**WHAT IS BEING ASKED:**
What you return must match every record word for word.

**PROVIDED MATERIAL:**
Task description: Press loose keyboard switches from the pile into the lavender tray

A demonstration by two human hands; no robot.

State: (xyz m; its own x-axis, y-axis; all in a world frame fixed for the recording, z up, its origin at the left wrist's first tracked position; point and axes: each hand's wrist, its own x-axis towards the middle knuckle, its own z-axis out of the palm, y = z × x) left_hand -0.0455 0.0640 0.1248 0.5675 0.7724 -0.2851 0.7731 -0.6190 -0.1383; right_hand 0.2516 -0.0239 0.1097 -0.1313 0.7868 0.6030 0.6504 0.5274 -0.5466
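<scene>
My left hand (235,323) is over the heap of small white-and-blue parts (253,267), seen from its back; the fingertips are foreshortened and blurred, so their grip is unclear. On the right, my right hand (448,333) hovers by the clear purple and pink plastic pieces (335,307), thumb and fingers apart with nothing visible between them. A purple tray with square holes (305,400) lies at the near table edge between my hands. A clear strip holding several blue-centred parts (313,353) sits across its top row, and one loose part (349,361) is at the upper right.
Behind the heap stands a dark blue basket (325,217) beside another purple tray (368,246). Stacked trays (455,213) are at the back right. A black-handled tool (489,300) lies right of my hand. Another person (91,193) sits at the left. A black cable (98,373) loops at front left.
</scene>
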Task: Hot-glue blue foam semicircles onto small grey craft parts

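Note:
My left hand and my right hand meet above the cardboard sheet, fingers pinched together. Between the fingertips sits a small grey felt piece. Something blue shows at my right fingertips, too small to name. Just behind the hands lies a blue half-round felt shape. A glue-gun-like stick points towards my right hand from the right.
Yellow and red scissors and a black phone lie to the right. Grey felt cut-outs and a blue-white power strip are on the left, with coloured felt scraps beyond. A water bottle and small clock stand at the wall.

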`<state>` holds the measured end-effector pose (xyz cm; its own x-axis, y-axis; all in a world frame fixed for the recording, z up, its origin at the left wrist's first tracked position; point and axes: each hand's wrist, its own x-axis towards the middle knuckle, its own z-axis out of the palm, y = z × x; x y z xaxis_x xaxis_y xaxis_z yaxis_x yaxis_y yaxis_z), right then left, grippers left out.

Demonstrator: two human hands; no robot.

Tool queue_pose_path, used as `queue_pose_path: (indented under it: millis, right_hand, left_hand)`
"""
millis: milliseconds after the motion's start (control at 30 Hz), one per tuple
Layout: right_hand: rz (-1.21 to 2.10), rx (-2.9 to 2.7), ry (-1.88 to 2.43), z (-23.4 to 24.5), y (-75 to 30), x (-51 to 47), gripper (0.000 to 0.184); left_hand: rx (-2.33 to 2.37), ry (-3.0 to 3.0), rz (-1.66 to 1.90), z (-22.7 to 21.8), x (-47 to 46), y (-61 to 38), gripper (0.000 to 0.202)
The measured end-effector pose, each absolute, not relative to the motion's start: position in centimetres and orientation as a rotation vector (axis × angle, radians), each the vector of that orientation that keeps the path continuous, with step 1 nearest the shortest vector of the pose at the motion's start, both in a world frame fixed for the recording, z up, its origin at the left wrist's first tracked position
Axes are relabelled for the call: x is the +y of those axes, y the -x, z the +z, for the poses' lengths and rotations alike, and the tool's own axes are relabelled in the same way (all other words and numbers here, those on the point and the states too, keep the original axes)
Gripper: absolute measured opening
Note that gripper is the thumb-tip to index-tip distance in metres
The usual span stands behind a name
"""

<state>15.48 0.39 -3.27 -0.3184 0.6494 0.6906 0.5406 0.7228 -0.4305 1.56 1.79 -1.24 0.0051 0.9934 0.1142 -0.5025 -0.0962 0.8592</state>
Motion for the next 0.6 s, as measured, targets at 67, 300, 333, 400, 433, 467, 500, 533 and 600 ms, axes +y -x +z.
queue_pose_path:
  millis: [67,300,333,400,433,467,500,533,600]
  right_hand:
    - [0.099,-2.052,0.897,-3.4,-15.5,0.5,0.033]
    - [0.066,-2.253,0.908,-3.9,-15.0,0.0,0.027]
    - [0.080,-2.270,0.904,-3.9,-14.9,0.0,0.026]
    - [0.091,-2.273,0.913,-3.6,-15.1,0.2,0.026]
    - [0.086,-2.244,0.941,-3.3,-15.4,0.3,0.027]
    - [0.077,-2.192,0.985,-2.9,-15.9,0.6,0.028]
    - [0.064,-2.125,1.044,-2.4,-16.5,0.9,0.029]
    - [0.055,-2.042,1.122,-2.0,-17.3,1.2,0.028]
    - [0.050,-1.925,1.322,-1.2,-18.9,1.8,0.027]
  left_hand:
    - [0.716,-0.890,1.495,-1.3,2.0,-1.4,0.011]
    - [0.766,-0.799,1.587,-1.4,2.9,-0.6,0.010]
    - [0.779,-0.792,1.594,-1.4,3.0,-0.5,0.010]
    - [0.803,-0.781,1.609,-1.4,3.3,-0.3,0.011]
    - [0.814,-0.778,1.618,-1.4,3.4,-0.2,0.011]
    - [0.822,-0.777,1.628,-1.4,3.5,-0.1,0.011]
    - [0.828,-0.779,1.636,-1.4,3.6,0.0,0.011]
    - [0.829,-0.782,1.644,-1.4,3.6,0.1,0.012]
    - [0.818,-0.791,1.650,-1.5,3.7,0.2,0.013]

**ANSWER TO THE EXERCISE:**
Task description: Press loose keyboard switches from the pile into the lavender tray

A demonstration by two human hands; no robot.

State: (xyz m; its own x-axis, y-axis; all in a world frame fixed for the recording, z up, its origin at the left wrist's first tracked position; point and axes: each hand's wrist, its own x-axis towards the middle knuckle, its own z-axis out of the palm, y = z × x) left_hand -0.0455 0.0640 0.1248 0.5675 0.7724 -0.2851 0.7731 -0.6190 -0.1383; right_hand 0.2516 -0.0239 0.1097 -0.1313 0.7868 0.6030 0.6504 0.5274 -0.5466
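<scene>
My left hand (235,323) is over the heap of small white-and-blue parts (253,267), seen from its back; the fingertips are foreshortened and blurred, so their grip is unclear. On the right, my right hand (448,333) hovers by the clear purple and pink plastic pieces (335,307), thumb and fingers apart with nothing visible between them. A purple tray with square holes (305,400) lies at the near table edge between my hands. A clear strip holding several blue-centred parts (313,353) sits across its top row, and one loose part (349,361) is at the upper right.
Behind the heap stands a dark blue basket (325,217) beside another purple tray (368,246). Stacked trays (455,213) are at the back right. A black-handled tool (489,300) lies right of my hand. Another person (91,193) sits at the left. A black cable (98,373) loops at front left.
</scene>
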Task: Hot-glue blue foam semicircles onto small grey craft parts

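Note:
My left hand and my right hand meet above the cardboard sheet, fingers pinched together. Between the fingertips sits a small grey felt piece. Something blue shows at my right fingertips, too small to name. Just behind the hands lies a blue half-round felt shape. A glue-gun-like stick points towards my right hand from the right.
Yellow and red scissors and a black phone lie to the right. Grey felt cut-outs and a blue-white power strip are on the left, with coloured felt scraps beyond. A water bottle and small clock stand at the wall.
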
`<state>` holds the measured end-effector pose (xyz cm; its own x-axis, y-axis; all in a world frame fixed for the recording, z up, its origin at the left wrist's first tracked position; point and axes: each hand's wrist, its own x-axis towards the middle knuckle, its own z-axis out of the palm, y = z × x; x y z xaxis_x xaxis_y xaxis_z yaxis_x yaxis_y yaxis_z), right then left, grippers left out.

Demonstrator: two human hands; no robot.

Tool queue_pose_path, used as `queue_pose_path: (indented under it: millis, right_hand, left_hand)`
"""
millis: milliseconds after the motion's start (control at 30 Hz), one per tuple
Layout: right_hand: rz (-1.21 to 2.10), rx (-2.9 to 2.7), ry (-1.88 to 2.43), z (-23.4 to 24.5), y (-75 to 30), x (-51 to 47), gripper (0.000 to 0.184); left_hand: rx (-2.33 to 2.37), ry (-3.0 to 3.0), rz (-1.66 to 1.90), z (-22.7 to 21.8), x (-47 to 46), y (-61 to 38), gripper (0.000 to 0.202)
The measured end-effector pose, each absolute, not relative to the motion's start: position in centimetres and orientation as a rotation vector (axis × angle, radians), each the vector of that orientation that keeps the path continuous, with step 1 nearest the shortest vector of the pose at the motion's start, both in a world frame fixed for the recording, z up, its origin at the left wrist's first tracked position
Axes are relabelled for the call: x is the +y of those axes, y the -x, z the +z, for the poses' lengths and rotations alike, and the tool's own axes are relabelled in the same way (all other words and numbers here, those on the point and the states too, keep the original axes)
Gripper: absolute measured opening
Note that gripper is the thumb-tip to index-tip distance in metres
The usual span stands behind a name
"""

<state>15.48 0.39 -3.27 -0.3184 0.6494 0.6906 0.5406 0.7228 -0.4305 1.56 1.79 -1.24 0.0051 0.9934 0.1142 -0.5025 -0.0962 0.8592</state>
Motion for the next 0.6 s, as measured, targets at 67, 300, 333, 400, 433, 467, 500, 533 and 600 ms, axes +y -x +z.
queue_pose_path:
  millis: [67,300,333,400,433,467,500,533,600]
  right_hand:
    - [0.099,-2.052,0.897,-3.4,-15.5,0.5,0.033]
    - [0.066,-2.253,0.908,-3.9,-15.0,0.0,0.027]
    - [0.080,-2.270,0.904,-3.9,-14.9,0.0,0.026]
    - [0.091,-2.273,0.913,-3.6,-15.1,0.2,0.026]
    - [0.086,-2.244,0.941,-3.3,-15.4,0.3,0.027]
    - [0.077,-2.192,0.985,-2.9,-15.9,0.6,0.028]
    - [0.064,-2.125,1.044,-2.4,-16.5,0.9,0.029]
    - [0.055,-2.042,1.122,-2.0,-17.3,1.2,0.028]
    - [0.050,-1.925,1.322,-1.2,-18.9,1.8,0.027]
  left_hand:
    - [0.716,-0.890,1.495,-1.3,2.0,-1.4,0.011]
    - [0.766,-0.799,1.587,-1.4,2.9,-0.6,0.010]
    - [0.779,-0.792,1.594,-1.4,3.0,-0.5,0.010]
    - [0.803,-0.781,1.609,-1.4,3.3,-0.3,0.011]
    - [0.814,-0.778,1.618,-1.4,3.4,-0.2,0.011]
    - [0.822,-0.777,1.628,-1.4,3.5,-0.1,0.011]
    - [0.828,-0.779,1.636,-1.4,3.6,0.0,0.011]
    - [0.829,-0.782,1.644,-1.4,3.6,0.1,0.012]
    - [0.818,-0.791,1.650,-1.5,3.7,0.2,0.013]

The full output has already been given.